Dr. Berge Minassian:
Yes, we strongly believe that it can. Intellectually, if you just think about it, like I said before, when you have a disease that’s a genetic disease, meaning the cause is that a particular gene is missing, it stands to reason that if that gene were replaced, the brain would be whole again and would function normally. We strongly believe that we will get there for brain diseases. In fact, we are so confident because we’ve already achieved that in simpler diseases. Let me give you the example of a disease called spinal muscular atrophy. This is a disease that involves the spinal cord, which is a much simpler part of the nervous system. Scientists have been able to replace the missing gene in that condition, and these kids, who until that time in the entirety of human history were never able to stand up, in fact they would die in infancy because they cannot breathe, now are able to breathe, stand up, develop, and become basically normal people. The next phase of gene therapy work is to do the same for brain diseases. The brain is a much bigger and more complex part of the nervous system. It has at the strict minimum 20 billion brain cells, in fact recent studies are showing it has many more, and so it’s a challenge for us to replace the missing gene in the entirety of the brain. But step by step we’re getting there, and there are many clinical trials in process right now which are already having positive and encouraging results.
9:04 Is gene therapy a one-time procedure, or is it something that may need to be repeated or re-done to continue to be effective?
Dr. Berge Minassian:
The beauty of gene therapy is that it is a one-time treatment. It’s a one and done treatment. Obviously it’s a complex, relatively new treatment, and we’re not there yet in terms of treating most of our epilepsy patients who have genetic diseases. But once we do get there, then it’s a one-time treatment. The gene will express its protein product lifelong, like all the other genes in the brain, and does not require further intervention.

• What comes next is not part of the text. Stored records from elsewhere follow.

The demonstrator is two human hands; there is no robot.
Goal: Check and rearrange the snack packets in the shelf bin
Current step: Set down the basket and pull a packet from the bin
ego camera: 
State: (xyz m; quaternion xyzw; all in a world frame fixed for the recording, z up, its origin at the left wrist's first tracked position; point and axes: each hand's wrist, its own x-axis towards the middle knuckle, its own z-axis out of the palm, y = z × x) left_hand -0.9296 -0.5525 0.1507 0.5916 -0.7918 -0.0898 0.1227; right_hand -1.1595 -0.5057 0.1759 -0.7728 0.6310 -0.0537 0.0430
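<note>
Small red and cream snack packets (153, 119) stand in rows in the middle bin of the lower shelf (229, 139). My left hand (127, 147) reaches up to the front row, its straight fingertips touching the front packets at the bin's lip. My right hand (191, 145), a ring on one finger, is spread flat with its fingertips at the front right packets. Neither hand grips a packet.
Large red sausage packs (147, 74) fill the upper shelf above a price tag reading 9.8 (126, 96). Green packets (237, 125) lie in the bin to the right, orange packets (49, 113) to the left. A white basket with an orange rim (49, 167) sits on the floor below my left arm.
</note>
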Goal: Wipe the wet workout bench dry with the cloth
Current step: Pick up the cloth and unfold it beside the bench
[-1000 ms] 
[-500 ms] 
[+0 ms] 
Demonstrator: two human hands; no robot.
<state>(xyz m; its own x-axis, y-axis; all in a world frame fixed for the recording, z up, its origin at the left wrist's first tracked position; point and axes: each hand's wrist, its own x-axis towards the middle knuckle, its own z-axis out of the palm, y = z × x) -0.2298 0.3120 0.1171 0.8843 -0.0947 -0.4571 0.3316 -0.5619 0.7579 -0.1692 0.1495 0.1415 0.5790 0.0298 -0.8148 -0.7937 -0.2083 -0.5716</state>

9:49 Is gene therapy currently available to epilepsy patients or is it only in clinical trials right now?
Dr. Berge Minassian:
As far as I know, it’s only in clinical trials right now, but there are numerous clinical trials going on. As I said, epilepsy consists of numerous individual diseases, each with its own genetic defect, and there are many, many dozens of clinical trials going on. So it is not prime time yet. You cannot have a doctor prescribe a gene therapy for epilepsy yet. But we’re getting very close.